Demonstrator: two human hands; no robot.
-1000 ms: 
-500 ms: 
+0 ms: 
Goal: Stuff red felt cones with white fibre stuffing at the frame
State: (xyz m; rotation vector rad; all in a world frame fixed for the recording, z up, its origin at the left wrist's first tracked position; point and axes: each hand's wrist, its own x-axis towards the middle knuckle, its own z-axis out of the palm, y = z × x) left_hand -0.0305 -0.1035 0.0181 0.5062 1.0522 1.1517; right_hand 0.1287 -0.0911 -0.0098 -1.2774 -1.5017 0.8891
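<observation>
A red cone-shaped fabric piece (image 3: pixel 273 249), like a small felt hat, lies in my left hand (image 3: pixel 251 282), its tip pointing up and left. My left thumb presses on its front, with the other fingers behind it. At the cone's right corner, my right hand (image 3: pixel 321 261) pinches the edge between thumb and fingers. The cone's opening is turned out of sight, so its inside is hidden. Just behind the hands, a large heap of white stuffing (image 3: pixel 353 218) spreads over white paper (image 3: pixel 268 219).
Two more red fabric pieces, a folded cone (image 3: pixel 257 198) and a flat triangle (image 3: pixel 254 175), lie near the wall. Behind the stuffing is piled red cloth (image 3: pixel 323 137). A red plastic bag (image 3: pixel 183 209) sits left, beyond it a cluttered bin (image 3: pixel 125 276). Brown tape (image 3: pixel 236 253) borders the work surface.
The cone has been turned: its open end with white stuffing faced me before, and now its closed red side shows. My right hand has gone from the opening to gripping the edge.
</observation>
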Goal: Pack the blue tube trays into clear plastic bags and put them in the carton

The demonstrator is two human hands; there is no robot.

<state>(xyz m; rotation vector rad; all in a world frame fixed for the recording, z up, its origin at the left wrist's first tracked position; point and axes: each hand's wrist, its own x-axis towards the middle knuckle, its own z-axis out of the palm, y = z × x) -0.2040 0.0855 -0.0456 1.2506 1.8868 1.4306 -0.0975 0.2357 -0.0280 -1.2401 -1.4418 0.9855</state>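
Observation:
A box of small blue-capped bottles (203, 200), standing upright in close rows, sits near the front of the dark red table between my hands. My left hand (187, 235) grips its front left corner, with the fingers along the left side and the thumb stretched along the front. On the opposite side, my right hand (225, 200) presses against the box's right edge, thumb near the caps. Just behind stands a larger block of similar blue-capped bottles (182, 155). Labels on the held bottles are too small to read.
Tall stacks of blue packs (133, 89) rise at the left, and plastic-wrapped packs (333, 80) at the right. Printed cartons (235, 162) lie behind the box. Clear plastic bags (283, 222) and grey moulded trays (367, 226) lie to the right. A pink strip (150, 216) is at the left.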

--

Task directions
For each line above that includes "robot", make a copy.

Response to this exercise
Demonstrator: two human hands; no robot.
The demonstrator is two human hands; there is no robot.

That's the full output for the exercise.